--- GIVEN INFORMATION ---

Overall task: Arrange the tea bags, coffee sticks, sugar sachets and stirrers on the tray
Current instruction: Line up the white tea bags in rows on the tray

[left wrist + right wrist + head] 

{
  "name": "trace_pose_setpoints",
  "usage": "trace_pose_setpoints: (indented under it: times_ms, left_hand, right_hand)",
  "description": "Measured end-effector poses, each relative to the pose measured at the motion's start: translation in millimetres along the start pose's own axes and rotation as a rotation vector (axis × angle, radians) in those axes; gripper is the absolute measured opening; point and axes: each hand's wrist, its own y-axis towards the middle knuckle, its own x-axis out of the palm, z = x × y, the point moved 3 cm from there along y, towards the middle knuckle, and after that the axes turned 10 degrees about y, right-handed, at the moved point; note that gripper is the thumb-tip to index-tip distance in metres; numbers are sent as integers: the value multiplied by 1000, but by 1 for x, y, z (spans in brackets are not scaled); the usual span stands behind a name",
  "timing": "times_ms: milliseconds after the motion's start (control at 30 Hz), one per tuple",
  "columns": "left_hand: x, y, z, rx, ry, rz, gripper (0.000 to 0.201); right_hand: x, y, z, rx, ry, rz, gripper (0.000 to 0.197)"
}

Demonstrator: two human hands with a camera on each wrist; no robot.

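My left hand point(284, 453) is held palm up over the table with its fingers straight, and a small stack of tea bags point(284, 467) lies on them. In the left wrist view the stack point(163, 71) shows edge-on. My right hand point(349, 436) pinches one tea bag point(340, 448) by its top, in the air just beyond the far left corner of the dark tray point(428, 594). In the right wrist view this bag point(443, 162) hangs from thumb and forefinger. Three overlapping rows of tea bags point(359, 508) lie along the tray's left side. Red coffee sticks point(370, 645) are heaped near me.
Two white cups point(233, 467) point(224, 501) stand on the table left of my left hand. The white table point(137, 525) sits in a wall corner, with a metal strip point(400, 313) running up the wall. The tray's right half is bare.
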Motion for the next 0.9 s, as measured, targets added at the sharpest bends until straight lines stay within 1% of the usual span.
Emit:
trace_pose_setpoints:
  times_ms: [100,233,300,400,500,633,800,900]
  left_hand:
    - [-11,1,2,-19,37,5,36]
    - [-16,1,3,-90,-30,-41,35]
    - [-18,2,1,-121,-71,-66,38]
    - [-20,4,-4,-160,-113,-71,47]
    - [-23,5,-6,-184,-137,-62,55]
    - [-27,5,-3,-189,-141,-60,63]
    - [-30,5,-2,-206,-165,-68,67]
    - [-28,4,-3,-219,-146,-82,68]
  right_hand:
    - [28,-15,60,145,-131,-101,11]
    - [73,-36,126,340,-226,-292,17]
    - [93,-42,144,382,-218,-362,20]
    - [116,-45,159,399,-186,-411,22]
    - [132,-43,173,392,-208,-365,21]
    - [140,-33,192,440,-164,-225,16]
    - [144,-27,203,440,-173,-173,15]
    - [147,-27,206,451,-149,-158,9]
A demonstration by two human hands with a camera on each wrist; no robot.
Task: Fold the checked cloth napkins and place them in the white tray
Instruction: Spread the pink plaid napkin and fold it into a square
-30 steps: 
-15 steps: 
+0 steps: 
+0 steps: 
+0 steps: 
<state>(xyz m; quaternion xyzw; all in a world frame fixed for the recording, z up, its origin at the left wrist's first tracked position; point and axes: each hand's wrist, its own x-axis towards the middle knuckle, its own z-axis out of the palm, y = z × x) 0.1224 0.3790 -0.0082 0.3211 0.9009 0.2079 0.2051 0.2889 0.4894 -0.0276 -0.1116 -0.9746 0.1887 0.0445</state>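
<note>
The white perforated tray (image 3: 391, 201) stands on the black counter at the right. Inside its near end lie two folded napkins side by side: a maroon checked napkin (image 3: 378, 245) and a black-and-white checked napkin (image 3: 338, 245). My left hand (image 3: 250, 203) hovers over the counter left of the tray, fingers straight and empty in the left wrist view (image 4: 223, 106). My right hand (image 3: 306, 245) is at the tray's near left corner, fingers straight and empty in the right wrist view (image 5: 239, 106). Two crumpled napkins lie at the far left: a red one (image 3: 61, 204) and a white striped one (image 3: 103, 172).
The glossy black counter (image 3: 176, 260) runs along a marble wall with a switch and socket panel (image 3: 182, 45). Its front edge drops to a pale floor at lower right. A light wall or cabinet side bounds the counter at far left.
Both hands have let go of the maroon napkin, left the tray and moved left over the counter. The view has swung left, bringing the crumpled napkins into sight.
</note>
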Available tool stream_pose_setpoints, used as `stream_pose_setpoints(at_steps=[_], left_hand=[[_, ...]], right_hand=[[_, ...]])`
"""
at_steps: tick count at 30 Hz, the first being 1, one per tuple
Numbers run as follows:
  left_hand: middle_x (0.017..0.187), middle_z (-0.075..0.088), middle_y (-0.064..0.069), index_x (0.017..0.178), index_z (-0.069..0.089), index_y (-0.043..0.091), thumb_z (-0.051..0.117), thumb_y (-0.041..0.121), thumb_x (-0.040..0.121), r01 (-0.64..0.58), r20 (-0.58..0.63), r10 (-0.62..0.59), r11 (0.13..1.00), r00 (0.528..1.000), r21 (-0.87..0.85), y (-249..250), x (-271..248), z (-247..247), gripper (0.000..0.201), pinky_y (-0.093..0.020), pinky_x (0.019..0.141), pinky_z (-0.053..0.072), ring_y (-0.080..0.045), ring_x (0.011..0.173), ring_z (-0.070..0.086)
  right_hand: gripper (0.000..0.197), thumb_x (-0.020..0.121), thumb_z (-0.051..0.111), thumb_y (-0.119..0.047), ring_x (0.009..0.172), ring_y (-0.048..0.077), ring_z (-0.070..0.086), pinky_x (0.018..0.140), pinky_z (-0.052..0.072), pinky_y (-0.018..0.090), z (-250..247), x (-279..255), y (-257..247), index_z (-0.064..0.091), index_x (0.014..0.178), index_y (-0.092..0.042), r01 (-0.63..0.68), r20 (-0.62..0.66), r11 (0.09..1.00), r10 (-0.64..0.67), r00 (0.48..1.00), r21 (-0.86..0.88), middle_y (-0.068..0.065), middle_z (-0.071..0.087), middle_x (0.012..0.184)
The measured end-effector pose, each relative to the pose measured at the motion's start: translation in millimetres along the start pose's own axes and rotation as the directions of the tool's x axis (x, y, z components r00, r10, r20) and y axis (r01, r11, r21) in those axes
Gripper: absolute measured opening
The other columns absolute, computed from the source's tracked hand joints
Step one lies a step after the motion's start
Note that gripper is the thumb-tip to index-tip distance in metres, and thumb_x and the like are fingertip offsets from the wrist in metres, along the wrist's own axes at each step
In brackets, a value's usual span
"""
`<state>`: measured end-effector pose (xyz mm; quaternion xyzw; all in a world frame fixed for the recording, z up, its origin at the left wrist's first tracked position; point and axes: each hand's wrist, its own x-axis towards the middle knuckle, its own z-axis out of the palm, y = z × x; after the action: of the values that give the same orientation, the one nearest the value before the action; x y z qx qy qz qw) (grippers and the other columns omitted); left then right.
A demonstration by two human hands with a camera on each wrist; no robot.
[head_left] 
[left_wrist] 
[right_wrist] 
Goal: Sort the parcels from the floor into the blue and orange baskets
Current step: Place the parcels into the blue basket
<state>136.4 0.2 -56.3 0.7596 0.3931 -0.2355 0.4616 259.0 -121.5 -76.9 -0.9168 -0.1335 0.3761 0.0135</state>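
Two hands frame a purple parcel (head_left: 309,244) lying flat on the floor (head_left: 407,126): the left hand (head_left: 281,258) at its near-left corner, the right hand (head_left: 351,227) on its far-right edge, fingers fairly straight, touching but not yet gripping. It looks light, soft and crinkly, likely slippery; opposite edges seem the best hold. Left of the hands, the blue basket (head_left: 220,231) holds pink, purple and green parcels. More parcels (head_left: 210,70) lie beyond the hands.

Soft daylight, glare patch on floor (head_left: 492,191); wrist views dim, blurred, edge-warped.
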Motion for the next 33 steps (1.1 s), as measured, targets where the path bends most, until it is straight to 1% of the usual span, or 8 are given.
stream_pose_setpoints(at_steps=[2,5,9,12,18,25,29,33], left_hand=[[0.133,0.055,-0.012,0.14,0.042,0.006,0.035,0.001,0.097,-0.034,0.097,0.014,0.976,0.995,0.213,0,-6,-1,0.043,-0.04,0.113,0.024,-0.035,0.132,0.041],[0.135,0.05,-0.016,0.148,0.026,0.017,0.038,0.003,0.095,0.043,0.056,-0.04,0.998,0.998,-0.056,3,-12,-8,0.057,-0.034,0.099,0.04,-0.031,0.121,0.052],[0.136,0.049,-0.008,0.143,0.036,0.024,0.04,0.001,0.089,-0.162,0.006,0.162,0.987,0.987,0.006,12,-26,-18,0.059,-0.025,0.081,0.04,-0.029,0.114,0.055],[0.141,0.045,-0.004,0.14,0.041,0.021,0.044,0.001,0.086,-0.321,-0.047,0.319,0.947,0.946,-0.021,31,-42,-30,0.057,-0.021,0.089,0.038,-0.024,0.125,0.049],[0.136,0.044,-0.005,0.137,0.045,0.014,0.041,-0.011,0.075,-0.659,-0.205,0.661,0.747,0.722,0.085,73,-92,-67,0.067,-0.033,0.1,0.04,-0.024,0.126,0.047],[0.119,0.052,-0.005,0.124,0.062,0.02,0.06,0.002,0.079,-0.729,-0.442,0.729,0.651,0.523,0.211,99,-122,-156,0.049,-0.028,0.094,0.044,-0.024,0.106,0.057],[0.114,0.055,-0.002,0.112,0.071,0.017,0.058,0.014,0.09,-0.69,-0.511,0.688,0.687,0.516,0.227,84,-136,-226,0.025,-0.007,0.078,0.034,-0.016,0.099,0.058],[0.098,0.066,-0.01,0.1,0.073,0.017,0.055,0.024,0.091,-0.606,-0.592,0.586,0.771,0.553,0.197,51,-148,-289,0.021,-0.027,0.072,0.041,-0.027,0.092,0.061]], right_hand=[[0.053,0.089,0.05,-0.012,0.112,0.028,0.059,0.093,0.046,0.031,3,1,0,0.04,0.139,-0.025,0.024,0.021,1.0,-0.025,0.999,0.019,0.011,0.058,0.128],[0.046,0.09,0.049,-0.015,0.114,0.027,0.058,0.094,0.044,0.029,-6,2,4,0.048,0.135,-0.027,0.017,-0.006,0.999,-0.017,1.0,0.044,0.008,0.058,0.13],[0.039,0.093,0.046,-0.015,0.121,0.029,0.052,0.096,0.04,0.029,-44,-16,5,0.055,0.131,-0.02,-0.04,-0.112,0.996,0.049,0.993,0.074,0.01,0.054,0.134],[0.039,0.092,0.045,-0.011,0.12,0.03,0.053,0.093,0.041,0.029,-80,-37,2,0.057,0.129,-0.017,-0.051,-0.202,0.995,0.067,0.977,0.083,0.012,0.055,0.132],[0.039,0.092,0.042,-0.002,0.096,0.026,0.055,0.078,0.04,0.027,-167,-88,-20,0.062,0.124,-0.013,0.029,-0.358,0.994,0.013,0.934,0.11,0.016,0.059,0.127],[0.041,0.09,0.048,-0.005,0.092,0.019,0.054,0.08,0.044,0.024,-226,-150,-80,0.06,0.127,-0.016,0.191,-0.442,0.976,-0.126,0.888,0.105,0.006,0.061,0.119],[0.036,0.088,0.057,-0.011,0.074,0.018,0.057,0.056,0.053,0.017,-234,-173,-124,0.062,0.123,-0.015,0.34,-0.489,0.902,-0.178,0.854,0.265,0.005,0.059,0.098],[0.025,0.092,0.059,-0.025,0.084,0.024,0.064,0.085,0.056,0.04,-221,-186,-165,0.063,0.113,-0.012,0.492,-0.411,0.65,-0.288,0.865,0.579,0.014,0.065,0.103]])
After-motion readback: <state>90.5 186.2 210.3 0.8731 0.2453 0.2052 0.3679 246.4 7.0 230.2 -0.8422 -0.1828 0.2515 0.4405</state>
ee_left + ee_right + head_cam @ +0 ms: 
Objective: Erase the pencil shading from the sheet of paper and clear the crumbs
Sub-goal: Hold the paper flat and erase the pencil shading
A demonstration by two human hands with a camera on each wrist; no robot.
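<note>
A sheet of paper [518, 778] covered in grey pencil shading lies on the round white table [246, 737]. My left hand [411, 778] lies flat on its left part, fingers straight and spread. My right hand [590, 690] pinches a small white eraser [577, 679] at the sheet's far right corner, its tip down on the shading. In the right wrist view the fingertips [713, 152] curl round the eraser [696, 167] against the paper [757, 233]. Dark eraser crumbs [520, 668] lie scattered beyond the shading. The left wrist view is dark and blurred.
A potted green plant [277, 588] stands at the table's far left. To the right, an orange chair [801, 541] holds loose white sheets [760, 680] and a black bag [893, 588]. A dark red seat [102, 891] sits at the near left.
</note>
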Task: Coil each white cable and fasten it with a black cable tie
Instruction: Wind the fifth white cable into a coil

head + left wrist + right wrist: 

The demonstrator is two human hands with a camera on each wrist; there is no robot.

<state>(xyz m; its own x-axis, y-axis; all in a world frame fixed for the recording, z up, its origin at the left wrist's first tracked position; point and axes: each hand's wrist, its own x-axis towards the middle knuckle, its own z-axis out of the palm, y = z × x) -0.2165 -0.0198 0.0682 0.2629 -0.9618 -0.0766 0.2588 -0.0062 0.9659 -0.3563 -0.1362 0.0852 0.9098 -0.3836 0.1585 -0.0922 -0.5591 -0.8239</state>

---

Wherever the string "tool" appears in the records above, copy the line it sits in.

Available tool stream_pose_setpoints, used as `stream_pose_setpoints(at_steps=[_], left_hand=[[_, ...]], right_hand=[[_, ...]])`
The measured end-effector pose, each relative to the pose measured at the motion's start: translation in millimetres along the start pose's own axes and rotation as the directions of the tool's x axis (x, y, z components r00, r10, r20) and y axis (r01, r11, r21) in those axes

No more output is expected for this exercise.